*How to complete this task:* From the line with "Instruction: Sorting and" to the last line of the data below, repeat every line exactly and add nothing.

*Exercise input:*
=== Begin Enclosure ===
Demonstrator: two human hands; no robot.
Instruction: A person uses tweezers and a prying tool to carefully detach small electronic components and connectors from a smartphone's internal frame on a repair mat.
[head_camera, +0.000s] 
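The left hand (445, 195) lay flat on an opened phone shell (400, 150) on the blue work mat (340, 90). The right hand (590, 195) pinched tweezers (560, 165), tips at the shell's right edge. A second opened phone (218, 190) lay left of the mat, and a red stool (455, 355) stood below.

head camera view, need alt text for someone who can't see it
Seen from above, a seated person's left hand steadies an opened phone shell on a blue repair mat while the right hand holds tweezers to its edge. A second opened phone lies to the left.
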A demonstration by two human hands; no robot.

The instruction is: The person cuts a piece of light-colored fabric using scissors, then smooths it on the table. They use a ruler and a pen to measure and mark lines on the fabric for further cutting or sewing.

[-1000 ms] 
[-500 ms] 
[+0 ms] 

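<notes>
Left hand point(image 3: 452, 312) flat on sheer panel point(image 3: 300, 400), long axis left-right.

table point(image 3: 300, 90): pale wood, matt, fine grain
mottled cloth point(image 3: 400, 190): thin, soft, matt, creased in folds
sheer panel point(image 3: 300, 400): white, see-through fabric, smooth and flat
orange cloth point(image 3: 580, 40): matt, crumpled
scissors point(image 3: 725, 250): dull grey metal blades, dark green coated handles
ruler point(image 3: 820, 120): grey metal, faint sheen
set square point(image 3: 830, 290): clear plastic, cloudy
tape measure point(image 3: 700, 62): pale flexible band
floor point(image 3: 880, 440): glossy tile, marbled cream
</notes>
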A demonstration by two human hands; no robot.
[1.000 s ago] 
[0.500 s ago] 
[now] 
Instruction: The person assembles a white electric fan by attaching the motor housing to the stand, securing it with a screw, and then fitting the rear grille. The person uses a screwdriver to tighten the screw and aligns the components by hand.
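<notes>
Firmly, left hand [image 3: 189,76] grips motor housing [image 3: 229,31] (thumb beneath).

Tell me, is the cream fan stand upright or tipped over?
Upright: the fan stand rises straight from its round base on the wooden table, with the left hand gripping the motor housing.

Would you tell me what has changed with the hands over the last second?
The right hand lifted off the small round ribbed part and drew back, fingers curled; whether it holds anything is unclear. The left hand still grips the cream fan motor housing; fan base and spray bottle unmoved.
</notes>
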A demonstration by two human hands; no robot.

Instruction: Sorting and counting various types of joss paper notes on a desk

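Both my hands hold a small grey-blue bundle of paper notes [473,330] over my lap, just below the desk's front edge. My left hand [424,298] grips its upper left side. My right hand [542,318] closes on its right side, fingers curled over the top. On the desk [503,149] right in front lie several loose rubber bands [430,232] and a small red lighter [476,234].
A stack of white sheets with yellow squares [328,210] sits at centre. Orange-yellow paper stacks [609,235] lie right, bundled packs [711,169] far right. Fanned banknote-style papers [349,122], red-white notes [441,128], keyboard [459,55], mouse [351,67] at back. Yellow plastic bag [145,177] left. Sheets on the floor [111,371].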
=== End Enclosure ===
*Response below:*
Instruction: Sorting and counting various types of joss paper notes on a desk

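Both my hands hold a small grey-blue bundle of paper notes [473,330] over my lap, just below the desk's front edge. My left hand [424,298] grips its upper left side. My right hand [542,318] closes on its right side, fingers curled over the top. On the desk [503,149] right in front lie several loose rubber bands [430,232] and a small red lighter [476,234].
A stack of white sheets with yellow squares [328,210] sits at centre. Orange-yellow paper stacks [609,235] lie right, bundled packs [711,169] far right. Fanned banknote-style papers [349,122], red-white notes [441,128], keyboard [459,55], mouse [351,67] at back. Yellow plastic bag [145,177] left. Sheets on the floor [111,371].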

No additional output is expected for this exercise.